# WORK INSTRUCTIONS
An exact transcription is needed of the lines below from the one with "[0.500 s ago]" through the one with "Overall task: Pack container", with no other lines and no pictures.

(Items listed in a dataset)
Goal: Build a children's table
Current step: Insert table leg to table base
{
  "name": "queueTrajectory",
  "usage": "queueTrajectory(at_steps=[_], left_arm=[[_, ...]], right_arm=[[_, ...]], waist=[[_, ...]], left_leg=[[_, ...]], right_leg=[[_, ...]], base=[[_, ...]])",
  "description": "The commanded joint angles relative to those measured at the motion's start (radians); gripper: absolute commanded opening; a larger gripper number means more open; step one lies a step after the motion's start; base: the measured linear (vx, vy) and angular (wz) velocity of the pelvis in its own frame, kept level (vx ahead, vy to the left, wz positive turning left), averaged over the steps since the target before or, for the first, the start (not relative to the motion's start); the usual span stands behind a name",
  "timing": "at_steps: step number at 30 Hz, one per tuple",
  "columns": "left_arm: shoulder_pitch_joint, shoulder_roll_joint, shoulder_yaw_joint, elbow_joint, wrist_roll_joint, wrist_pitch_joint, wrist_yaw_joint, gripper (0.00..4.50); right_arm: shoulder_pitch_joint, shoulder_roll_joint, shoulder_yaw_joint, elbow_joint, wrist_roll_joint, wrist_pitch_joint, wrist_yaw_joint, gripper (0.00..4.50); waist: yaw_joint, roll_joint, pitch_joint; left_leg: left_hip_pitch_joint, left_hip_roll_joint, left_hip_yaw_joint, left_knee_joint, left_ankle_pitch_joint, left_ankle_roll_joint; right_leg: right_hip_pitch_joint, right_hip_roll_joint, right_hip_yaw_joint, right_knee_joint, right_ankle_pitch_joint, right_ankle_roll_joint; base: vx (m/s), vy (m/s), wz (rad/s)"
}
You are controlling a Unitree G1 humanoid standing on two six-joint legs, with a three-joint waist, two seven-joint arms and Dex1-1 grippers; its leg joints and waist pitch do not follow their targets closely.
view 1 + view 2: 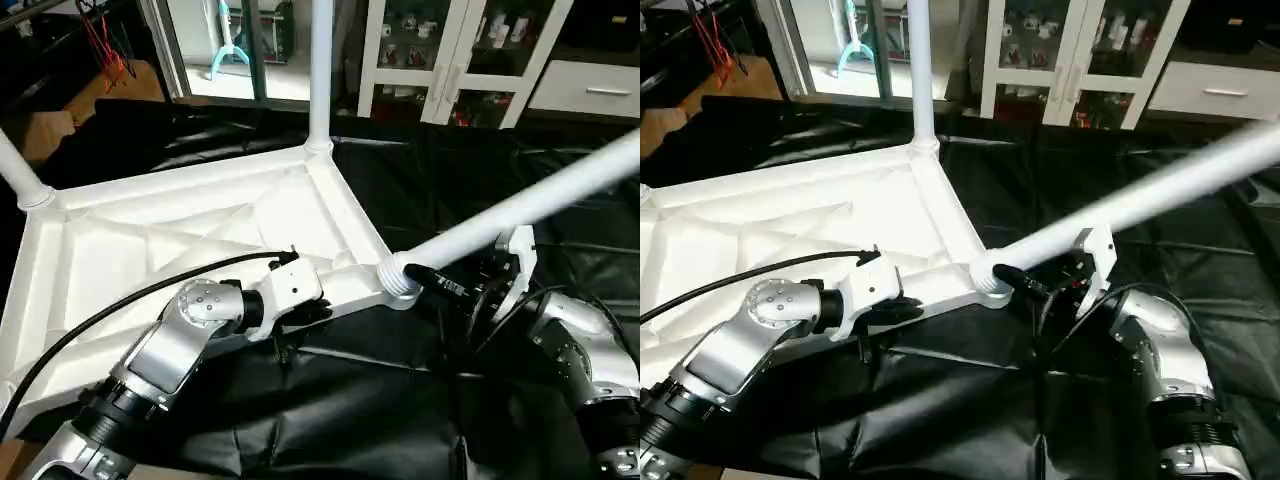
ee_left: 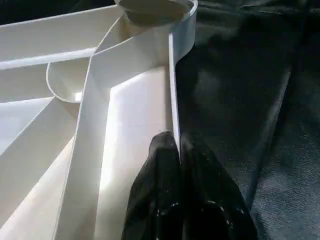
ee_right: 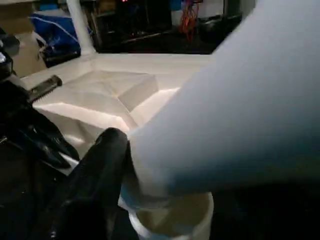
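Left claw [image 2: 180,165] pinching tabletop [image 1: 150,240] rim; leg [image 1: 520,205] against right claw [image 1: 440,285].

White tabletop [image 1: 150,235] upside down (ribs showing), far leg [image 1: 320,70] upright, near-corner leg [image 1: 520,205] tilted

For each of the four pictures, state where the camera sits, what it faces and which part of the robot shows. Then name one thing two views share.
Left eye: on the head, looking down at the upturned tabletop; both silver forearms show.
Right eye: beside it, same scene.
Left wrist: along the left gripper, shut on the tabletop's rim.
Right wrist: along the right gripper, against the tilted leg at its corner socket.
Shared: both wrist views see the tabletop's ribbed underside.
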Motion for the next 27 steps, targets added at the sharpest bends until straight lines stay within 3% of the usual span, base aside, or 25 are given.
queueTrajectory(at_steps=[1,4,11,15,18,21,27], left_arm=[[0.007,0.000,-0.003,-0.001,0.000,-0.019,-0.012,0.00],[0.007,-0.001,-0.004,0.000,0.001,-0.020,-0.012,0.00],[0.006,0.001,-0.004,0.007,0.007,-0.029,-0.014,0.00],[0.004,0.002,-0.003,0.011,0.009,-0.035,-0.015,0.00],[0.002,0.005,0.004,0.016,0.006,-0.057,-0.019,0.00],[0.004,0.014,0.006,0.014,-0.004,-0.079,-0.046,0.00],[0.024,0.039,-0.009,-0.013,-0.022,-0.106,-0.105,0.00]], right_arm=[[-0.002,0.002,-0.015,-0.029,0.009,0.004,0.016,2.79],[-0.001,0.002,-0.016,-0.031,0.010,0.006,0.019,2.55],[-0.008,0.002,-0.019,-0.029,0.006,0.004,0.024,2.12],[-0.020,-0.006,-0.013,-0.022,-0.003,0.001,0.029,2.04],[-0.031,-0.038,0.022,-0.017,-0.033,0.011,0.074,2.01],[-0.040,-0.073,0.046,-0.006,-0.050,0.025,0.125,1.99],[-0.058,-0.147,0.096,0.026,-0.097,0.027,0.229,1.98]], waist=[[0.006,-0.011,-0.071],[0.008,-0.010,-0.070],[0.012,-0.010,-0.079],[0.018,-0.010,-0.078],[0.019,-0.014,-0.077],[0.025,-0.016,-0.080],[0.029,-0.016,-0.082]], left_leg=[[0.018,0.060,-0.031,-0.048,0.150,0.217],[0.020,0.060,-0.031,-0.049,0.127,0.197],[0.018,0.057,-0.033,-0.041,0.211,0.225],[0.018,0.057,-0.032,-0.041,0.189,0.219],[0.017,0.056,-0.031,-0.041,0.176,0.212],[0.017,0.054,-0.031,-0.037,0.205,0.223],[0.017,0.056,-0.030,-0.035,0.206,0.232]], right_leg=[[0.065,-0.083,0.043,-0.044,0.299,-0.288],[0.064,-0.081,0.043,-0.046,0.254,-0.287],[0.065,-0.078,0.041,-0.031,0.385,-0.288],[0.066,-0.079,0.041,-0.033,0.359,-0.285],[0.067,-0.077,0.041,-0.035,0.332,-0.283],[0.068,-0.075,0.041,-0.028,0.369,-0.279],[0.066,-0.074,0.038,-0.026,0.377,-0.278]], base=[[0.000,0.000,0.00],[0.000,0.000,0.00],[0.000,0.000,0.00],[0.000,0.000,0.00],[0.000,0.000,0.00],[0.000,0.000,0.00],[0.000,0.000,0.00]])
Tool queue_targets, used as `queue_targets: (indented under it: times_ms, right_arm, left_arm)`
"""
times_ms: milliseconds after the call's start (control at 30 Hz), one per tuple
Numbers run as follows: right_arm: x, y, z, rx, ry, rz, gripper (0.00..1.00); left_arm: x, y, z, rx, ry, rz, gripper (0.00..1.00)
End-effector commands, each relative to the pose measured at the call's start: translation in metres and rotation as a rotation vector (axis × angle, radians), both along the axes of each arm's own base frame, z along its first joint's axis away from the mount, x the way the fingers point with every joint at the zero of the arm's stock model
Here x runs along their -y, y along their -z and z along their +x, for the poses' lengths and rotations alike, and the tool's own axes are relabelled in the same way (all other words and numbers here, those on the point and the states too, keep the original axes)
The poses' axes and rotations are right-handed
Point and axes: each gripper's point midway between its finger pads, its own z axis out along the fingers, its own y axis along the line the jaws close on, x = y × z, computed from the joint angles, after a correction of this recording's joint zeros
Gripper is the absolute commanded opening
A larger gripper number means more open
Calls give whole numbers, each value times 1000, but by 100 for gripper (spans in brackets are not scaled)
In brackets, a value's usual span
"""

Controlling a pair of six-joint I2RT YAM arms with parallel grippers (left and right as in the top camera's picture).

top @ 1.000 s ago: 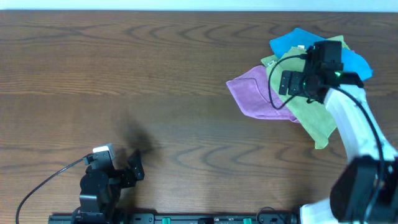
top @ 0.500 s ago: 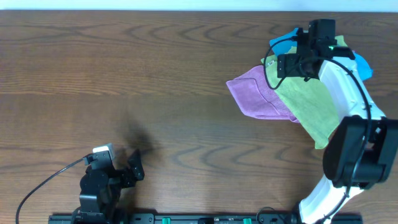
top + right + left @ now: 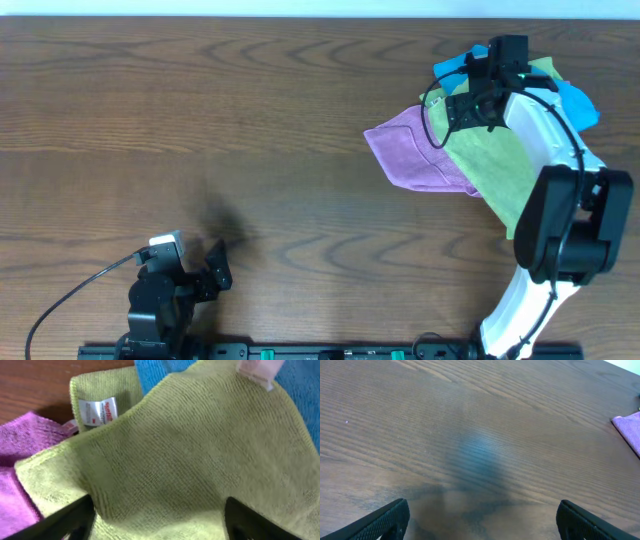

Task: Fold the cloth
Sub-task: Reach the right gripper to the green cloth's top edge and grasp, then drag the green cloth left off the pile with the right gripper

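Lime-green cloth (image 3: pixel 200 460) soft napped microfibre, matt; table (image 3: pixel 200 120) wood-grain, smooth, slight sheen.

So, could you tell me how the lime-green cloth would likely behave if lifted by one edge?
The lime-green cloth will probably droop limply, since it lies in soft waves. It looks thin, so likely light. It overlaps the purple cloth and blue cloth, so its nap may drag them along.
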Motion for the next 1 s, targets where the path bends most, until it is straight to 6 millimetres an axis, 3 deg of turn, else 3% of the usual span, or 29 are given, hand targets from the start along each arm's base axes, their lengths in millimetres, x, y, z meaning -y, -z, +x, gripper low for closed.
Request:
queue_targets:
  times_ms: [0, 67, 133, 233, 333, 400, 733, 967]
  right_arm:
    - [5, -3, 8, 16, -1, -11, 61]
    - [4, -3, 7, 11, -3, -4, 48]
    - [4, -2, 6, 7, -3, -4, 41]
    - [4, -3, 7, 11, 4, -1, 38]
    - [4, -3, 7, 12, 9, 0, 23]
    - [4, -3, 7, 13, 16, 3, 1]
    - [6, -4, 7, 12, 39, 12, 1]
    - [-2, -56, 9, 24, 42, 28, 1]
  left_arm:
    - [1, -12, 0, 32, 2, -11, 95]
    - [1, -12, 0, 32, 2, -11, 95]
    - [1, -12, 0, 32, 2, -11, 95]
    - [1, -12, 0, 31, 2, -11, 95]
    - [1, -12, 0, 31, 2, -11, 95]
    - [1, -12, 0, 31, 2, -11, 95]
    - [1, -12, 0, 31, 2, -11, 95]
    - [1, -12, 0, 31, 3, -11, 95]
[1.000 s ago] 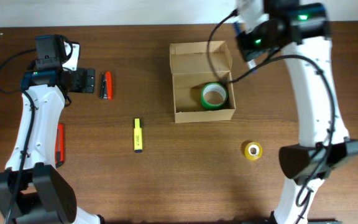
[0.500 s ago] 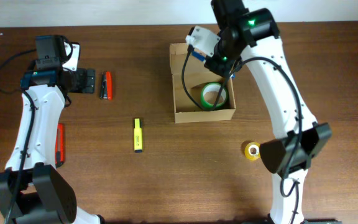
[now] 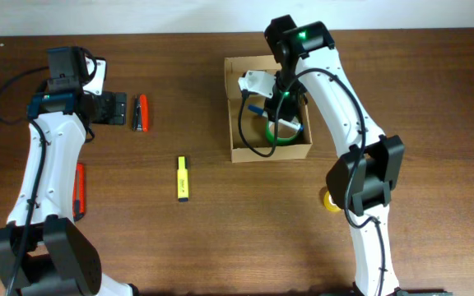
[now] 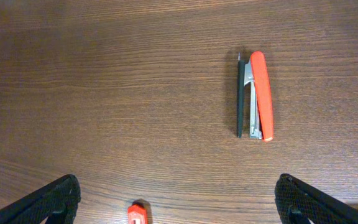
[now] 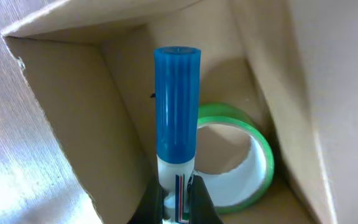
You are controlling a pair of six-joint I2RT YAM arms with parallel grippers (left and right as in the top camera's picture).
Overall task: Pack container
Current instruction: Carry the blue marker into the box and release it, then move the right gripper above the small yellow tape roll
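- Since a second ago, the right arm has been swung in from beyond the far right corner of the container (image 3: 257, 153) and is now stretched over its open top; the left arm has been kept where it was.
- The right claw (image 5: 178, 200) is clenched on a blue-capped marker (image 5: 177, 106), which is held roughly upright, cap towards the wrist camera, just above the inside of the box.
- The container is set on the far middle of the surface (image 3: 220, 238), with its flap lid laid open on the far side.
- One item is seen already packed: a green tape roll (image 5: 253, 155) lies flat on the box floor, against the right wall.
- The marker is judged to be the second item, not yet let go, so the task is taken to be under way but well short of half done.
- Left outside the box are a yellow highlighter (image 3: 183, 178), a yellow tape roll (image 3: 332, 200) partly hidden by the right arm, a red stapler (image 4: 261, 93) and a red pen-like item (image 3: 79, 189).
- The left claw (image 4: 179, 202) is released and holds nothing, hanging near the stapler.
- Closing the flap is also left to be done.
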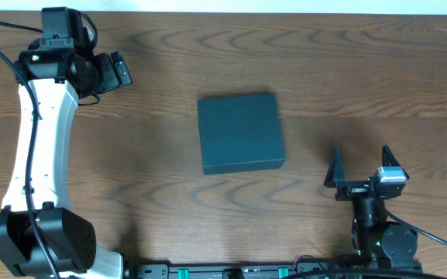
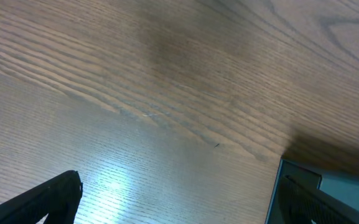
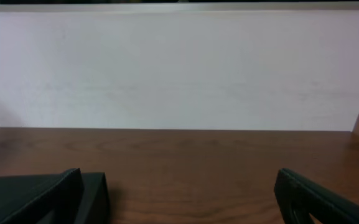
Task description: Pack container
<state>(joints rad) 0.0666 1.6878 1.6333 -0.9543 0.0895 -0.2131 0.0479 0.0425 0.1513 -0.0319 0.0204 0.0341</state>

# WORKED SOLUTION
[0.500 s ago] 
[now] 
[now] 
[now] 
You are controlling a pair of six-joint I2RT YAM arms with parallel grippers (left and right as in the top camera's picture).
Overall task: Pack container

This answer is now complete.